_Assigned task_:
Show me each line of the listing below where the word "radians" appears.

Start of Block

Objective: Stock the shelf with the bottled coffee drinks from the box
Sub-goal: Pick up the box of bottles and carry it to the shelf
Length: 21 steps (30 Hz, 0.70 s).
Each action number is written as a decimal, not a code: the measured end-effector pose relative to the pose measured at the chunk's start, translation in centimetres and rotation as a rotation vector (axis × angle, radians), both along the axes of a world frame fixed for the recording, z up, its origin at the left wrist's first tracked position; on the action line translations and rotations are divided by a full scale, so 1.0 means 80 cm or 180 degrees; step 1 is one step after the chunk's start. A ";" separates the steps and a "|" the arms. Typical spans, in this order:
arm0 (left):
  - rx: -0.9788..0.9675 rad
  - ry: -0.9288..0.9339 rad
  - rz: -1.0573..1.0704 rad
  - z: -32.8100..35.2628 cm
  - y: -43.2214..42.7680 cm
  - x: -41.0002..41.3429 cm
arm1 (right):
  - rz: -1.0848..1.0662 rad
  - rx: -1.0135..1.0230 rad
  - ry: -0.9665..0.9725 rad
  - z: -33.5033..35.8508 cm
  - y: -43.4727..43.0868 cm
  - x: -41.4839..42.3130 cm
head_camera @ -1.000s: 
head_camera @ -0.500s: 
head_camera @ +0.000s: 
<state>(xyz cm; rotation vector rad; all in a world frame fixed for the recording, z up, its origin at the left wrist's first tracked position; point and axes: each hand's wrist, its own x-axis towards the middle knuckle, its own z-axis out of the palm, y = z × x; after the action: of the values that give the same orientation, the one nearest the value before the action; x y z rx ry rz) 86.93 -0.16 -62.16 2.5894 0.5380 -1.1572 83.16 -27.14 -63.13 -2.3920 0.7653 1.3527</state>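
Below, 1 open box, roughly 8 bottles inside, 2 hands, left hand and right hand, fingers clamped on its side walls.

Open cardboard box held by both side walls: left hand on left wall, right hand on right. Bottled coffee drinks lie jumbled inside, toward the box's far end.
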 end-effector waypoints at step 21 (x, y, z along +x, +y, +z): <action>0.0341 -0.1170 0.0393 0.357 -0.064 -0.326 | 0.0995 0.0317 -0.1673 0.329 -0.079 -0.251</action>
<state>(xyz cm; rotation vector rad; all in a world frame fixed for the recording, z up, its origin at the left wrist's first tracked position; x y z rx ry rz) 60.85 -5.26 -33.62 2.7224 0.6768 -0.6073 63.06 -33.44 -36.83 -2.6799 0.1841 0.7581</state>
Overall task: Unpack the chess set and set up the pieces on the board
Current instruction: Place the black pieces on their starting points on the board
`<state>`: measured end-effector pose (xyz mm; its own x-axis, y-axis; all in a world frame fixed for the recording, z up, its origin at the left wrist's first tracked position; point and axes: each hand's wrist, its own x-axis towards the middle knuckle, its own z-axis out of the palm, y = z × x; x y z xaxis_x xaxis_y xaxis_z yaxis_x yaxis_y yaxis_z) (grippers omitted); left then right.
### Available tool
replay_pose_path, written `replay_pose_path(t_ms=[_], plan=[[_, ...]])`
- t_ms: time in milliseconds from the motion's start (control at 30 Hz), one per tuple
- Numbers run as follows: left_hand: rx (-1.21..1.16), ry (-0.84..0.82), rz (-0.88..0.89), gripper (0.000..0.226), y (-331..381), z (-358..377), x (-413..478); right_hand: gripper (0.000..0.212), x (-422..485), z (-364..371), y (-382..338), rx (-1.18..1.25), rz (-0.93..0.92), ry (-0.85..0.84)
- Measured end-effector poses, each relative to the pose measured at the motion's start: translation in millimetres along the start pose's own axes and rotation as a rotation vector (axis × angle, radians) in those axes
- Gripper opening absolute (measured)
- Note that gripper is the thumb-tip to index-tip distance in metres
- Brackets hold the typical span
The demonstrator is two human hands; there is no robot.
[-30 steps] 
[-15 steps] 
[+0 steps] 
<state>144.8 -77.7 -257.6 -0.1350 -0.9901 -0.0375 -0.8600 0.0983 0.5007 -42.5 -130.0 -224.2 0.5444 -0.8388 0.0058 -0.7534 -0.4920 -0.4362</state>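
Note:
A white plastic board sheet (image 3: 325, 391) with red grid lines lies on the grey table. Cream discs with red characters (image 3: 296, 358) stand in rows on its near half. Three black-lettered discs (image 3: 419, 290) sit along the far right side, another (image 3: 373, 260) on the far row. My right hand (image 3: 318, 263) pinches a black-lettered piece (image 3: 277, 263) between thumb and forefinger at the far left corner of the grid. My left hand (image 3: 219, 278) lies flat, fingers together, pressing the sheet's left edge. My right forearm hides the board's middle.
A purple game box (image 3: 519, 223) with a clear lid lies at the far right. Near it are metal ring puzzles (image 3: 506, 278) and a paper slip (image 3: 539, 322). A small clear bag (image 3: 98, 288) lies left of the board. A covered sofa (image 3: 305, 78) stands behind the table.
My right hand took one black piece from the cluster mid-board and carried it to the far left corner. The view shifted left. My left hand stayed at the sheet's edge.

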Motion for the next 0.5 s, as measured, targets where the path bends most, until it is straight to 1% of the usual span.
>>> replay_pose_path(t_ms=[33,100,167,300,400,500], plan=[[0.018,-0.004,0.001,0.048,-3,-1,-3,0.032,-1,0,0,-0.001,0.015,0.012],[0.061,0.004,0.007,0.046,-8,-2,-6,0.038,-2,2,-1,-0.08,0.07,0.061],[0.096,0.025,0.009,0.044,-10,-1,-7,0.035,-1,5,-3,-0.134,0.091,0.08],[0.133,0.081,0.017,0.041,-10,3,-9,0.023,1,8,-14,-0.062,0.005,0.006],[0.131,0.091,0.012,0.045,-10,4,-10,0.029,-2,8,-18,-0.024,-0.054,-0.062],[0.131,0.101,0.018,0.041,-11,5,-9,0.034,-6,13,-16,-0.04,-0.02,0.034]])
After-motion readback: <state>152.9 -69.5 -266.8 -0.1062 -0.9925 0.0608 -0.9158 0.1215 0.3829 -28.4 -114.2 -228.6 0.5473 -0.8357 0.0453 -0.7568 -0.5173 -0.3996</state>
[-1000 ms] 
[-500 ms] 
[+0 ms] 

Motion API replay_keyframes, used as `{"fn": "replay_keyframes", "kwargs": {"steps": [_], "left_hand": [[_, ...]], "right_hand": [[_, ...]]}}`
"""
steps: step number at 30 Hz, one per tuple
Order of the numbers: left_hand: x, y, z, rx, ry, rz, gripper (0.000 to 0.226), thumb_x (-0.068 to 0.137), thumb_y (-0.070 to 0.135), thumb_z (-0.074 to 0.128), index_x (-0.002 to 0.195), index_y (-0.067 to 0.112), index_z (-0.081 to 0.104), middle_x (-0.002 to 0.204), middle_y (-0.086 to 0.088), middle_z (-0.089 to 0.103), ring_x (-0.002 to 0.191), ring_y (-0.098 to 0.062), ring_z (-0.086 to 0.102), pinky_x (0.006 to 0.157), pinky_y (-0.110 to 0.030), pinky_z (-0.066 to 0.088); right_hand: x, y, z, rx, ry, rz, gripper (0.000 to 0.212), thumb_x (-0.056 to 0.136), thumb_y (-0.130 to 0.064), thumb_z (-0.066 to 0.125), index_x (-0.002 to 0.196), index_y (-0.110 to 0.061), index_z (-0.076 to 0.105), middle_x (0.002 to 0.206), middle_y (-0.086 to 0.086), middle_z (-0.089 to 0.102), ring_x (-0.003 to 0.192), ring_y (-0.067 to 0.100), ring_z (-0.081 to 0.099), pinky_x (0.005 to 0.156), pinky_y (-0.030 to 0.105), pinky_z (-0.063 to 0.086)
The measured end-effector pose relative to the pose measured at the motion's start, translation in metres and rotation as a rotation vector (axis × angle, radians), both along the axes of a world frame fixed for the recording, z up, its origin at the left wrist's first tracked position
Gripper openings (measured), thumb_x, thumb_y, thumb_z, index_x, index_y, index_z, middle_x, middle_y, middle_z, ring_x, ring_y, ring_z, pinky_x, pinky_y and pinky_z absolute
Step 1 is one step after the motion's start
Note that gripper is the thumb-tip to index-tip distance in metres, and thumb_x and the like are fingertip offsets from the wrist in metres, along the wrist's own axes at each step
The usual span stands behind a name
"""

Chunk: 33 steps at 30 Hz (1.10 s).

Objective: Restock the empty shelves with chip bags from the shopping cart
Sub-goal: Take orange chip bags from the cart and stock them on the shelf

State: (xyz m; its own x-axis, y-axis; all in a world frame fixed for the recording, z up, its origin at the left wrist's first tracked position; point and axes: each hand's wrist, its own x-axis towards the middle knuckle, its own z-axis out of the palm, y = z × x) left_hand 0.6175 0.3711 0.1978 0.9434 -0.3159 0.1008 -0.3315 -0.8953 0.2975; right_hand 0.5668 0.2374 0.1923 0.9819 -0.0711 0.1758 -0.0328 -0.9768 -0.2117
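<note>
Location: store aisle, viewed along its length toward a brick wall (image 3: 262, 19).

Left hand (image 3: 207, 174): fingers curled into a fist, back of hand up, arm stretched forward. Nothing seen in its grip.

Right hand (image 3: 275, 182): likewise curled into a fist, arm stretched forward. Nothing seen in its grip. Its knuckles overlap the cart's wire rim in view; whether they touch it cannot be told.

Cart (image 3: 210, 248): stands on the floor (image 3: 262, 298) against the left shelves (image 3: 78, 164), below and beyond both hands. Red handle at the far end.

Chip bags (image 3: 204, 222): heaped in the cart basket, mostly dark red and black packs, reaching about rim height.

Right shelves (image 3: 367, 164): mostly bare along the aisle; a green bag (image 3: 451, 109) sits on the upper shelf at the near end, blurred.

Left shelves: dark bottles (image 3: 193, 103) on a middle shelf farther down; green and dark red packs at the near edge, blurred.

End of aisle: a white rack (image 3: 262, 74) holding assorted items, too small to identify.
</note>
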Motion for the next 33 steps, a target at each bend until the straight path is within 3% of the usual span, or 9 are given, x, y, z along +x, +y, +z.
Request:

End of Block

_Response for this exercise_:
Each action number is written as a decimal, not a code: the measured end-effector pose relative to the pose measured at the chunk's start, translation in centimetres and rotation as a rotation vector (axis × angle, radians), both along the axes of a world frame fixed for the recording, z up, its origin at the left wrist's first tracked position; on the action line translations and rotations are divided by a full scale, so 1.0 means 80 cm or 180 degrees; step 1 is one step after the chunk's start. A ";" separates the steps and a "|" the arms. Typical spans, in this order:
- Measured end-effector poses, each relative to the pose measured at the motion's start: translation in millimetres along the start pose's own axes and rotation as a rotation vector (axis × angle, radians) in those axes
The measured end-effector pose relative to the pose measured at the motion's start, translation in metres and rotation as a rotation vector (axis × angle, radians), both along the axes of a world frame fixed for the recording, z up, its origin at the left wrist's first tracked position

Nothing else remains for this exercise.